The particulars of the case are revealed in curt but evocative fashion, Amalric enhancing this simple yarn by allowing his camera to pick up salient side details and observations. A drop of jam falling onto a laptop acts as a reminder of a particularly wild liaison where unchecked passion leads to mild blood-letting. A magistrate removes a picture of his wife from his desk while questioning Julian, perhaps to prevent rubbing salt into the weeping wound, or maybe as an admission of his own guilt. A typist taking down the confessions is shocked by what she’s hearing. Amalric drifts through the film with a stultified gaze, as if the landscape is scattered with reminders of his sins.
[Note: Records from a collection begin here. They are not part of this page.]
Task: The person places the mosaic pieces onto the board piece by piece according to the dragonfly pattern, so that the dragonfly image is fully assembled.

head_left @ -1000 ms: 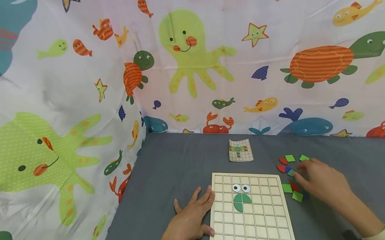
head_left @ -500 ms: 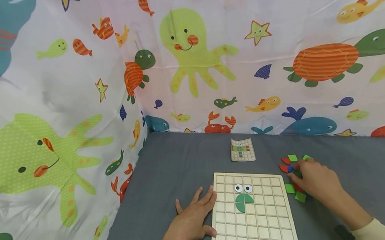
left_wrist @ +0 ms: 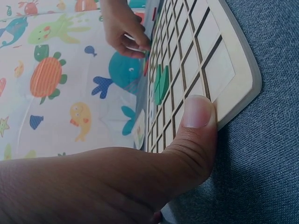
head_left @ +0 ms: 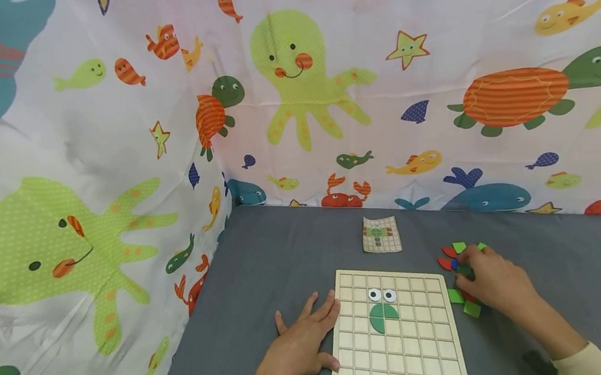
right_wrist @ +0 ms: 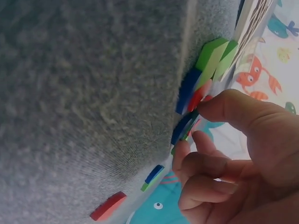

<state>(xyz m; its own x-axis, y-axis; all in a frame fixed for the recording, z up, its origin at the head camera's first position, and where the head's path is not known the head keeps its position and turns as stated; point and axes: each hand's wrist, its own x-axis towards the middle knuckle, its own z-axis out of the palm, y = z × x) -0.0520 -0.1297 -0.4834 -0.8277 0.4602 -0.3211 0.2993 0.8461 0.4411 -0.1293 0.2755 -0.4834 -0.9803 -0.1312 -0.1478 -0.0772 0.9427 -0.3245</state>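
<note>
My left hand [head_left: 302,345] lies spread along the left side of a wooden grid board [head_left: 422,356], its thumb [left_wrist: 198,114] resting on the board's edge. On the grid sit two round eye pieces [head_left: 389,295] and, just below them, several green quarter-circle pieces [head_left: 377,321]. To the right of the board, my right hand [head_left: 496,281] reaches down into a loose group of pieces. Its thumb and fingertips pinch a dark green piece [head_left: 464,269], partly hidden by the fingers. Around it lie red quarter-circles [head_left: 445,264], light green squares [head_left: 471,309] and blue pieces [right_wrist: 189,88].
Behind the board lies a small pattern card [head_left: 382,243] printed with a grid picture. A grey cloth [head_left: 285,245] covers the table. Curtains [head_left: 298,169] with sea animals rise at the back and left. One red piece [right_wrist: 108,206] lies apart in the right wrist view.
My right hand has closed its thumb and fingers in on the dark green piece among the loose pieces. The left hand stays on the board; the head view has shifted slightly.
</note>
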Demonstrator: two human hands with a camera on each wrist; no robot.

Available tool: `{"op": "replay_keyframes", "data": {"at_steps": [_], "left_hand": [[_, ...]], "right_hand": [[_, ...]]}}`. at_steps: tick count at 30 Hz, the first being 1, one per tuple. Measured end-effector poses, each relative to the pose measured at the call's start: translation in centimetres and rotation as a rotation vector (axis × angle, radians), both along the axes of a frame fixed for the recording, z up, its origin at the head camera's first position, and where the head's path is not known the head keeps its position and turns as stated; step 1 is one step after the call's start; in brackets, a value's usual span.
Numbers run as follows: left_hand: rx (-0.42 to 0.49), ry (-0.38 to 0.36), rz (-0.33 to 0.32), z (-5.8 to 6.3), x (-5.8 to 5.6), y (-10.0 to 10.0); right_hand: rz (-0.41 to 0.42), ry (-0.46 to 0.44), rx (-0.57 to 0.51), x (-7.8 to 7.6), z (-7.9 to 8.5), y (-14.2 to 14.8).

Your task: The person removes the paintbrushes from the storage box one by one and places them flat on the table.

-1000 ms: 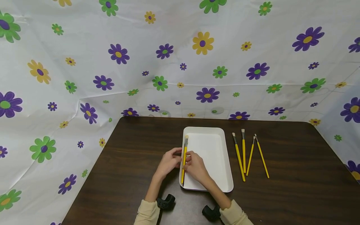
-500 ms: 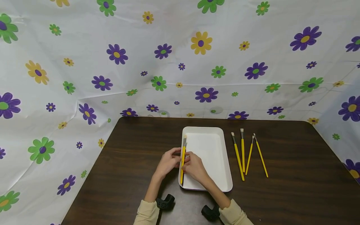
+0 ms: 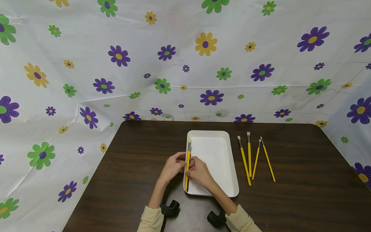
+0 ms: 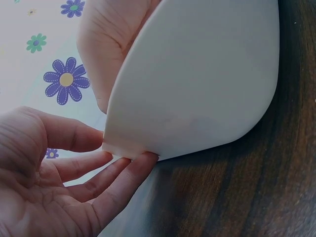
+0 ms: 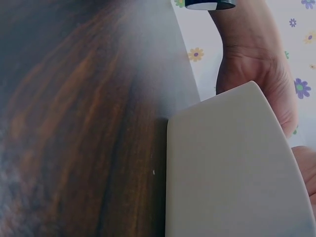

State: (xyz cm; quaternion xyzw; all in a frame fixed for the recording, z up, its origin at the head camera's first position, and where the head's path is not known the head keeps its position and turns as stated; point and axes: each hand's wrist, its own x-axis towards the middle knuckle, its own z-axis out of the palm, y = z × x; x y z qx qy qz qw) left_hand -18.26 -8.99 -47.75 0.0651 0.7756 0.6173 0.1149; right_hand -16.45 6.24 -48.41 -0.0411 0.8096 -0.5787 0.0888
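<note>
A white rectangular tray [image 3: 214, 161] lies on the dark wooden table. Along its inner left side runs a yellow-handled paintbrush [image 3: 188, 157], bristles pointing away from me. My right hand [image 3: 200, 172] pinches the brush handle near its middle. A thin dark line shows beside the brush; I cannot tell whether it is another handle or a shadow. My left hand [image 3: 171, 168] is at the tray's left rim, and in the left wrist view its fingertips touch the tray's outer wall [image 4: 197, 84]. The right hand's fingertips are hidden behind the wall in both wrist views.
Right of the tray lie several yellow paintbrushes, among them a wide one [image 3: 244, 159] and one at the far right [image 3: 268, 161]. Black wrist mounts [image 3: 170, 208] hang under the forearms. A flowered cloth [image 3: 174, 71] rises behind the table [image 3: 145, 138].
The paintbrush has shifted slightly left toward the tray's left wall, with my right hand on it. My left hand stays at the rim. The whole head view has drifted a little left.
</note>
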Motion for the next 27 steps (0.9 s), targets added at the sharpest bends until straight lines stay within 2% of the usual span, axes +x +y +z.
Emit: {"op": "replay_keyframes", "data": {"at_steps": [12,27], "left_hand": [[-0.011,-0.004,-0.01,-0.16,-0.1,-0.03],[-0.018,-0.008,-0.005,-0.14,-0.19,-0.02]], "right_hand": [[-0.01,-0.073,-0.048,0.14,0.42,0.09],[-0.022,-0.068,-0.046,-0.01,0.17,0.15]]}}
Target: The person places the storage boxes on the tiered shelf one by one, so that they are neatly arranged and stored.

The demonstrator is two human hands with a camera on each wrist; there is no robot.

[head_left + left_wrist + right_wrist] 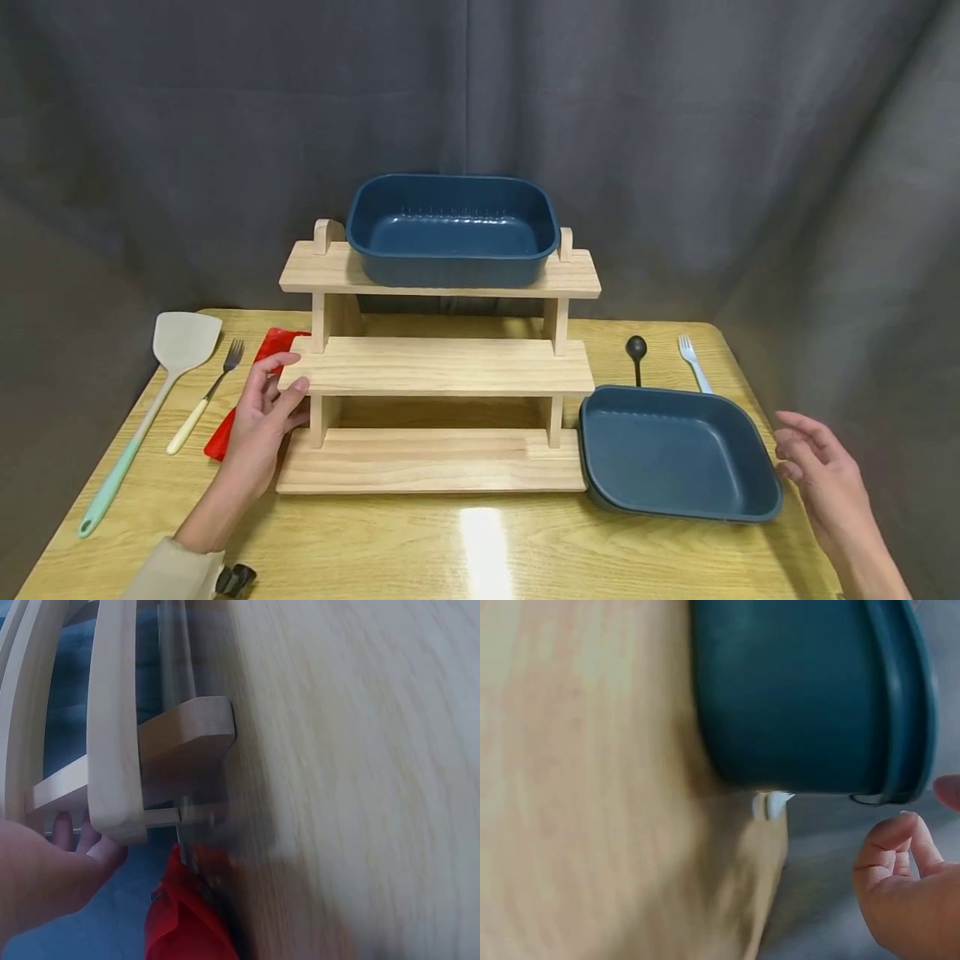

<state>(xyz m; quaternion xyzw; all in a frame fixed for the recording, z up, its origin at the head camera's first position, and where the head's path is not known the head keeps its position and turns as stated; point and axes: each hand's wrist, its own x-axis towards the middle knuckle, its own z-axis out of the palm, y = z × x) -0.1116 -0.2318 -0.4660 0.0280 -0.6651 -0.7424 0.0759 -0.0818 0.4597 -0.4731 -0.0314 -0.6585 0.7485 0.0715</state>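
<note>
A three-tier wooden shelf stand (442, 367) is upright on the table. My left hand (258, 425) grips the left end of its middle board, thumb at the front edge; the left wrist view shows the fingers (82, 847) against the wood. On the top board sits a deep dark blue plastic tub (453, 271). A second dark blue tub (678, 458) stands on the table at the stand's right, touching or nearly touching the bottom board. Beside its right side my right hand (825, 479) hovers with loosely bent fingers, holding nothing. A double rim shows on this tub (795, 697) in the right wrist view.
At the left lie a spatula (183, 342) with a green handle, a fork (198, 412) with a cream handle and a red cloth-like item (221, 437), partly hidden. Behind the right tub are a black spoon (636, 350) and a pale blue fork (693, 362). Grey curtains (637, 150) surround the table.
</note>
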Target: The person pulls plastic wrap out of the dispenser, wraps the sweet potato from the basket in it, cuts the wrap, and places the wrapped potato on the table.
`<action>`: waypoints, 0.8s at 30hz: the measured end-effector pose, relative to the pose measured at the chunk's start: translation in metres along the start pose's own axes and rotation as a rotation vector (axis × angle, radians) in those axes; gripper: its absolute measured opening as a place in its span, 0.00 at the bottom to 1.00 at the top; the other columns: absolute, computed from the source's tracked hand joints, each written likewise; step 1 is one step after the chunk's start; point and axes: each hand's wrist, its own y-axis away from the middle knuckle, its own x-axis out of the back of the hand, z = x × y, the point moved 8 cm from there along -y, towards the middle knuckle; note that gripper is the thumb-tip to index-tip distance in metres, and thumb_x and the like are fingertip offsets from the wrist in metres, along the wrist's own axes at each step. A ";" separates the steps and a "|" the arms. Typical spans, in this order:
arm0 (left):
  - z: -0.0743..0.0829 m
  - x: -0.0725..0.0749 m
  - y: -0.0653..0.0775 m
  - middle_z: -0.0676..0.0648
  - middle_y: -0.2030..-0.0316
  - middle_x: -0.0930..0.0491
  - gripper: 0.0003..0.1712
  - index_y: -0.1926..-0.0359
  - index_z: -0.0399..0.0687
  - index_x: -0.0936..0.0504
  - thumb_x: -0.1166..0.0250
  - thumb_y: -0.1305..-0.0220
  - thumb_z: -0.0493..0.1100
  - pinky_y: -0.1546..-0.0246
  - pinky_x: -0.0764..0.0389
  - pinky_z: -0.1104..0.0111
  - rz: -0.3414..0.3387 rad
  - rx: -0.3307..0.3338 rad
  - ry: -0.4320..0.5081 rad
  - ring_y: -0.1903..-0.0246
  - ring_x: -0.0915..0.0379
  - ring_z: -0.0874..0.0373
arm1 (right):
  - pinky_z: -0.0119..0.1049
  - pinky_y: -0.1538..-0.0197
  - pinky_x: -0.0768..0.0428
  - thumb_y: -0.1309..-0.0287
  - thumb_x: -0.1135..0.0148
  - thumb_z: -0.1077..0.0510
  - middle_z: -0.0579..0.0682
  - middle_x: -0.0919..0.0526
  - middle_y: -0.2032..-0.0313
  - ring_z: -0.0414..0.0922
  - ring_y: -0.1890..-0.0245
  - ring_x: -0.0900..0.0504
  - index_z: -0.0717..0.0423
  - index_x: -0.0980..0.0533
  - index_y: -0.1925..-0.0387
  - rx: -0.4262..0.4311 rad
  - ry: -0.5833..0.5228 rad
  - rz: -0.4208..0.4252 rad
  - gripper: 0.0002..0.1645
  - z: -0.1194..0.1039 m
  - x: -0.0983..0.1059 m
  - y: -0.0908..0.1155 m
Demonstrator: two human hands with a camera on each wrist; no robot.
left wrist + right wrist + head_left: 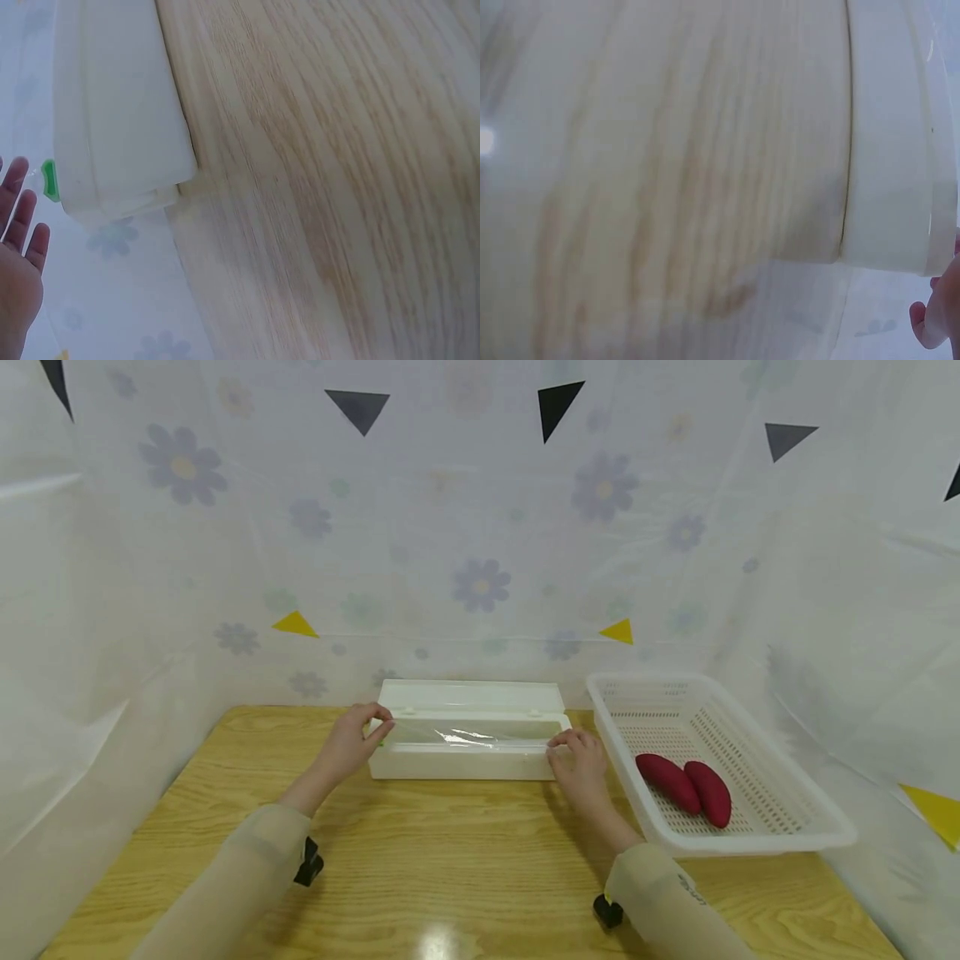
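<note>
A white cling film dispenser box (pixel 457 766) sits at the far edge of the table, its lid (pixel 472 696) tipped back. Shiny clear cling film (pixel 465 735) stretches across its opening. At the left end, my left hand (pixel 351 742) pinches the film between thumb and forefinger. My right hand (pixel 585 768) pinches the film at the right end, thumb near the box's front edge. In the left wrist view a small green piece (pixel 50 180) sticks out of the box beside my fingers. The right wrist view shows only part of my right hand (pixel 939 311) past the box end.
Right of the box stands a white slotted plastic basket (pixel 765 842) holding two dark red sweet potatoes (pixel 667 782). Wood-grain tabletop (pixel 450 860) lies in front of the box. A flowered white curtain (pixel 480 527) hangs close behind it.
</note>
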 end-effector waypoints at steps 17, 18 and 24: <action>-0.003 0.002 -0.003 0.47 0.64 0.20 0.13 0.59 0.42 0.20 0.44 0.31 0.47 0.50 0.27 0.50 -0.017 0.036 0.018 0.57 0.27 0.49 | 0.43 0.49 0.29 0.39 0.39 0.54 0.54 0.17 0.61 0.49 0.56 0.25 0.56 0.20 0.59 -0.241 -0.130 0.085 0.11 0.006 0.020 -0.028; -0.003 0.001 -0.003 0.47 0.65 0.20 0.14 0.58 0.42 0.21 0.44 0.31 0.48 0.50 0.27 0.50 -0.018 0.032 0.018 0.58 0.26 0.49 | 0.41 0.51 0.28 0.38 0.39 0.54 0.53 0.17 0.61 0.49 0.57 0.24 0.56 0.20 0.58 -0.259 -0.137 0.082 0.11 0.008 0.020 -0.029; -0.001 0.000 -0.007 0.48 0.69 0.19 0.13 0.56 0.43 0.23 0.45 0.31 0.48 0.55 0.27 0.53 -0.015 0.032 0.017 0.64 0.25 0.52 | 0.32 0.63 0.29 0.38 0.40 0.52 0.53 0.18 0.61 0.46 0.61 0.25 0.56 0.20 0.59 -0.311 -0.169 0.076 0.13 0.007 0.020 -0.034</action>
The film suggests that true love requires a drastic affirmation, that it’s not enough to just make a simple decision to move on with a new phase of life. There’s an undertow of conservatism, though, as it claims that infidelity can cause suffering in ways which can seldom be anticipated. Maybe it’s that we’re ill equipped to respond to our own depression in the honourable cause of maintaining the illusion of happiness.

Published 8 Sep 2016

Tags: French Cinema Mathieu Amalric

Anticipation.

Mathieu Amalric is a great actor. His career as a director has been… interesting.

Enjoyment.

His best film as a director.

In Retrospect.

Small (runs at 72 mins) but perfectly formed. Bursting with melancholy insight.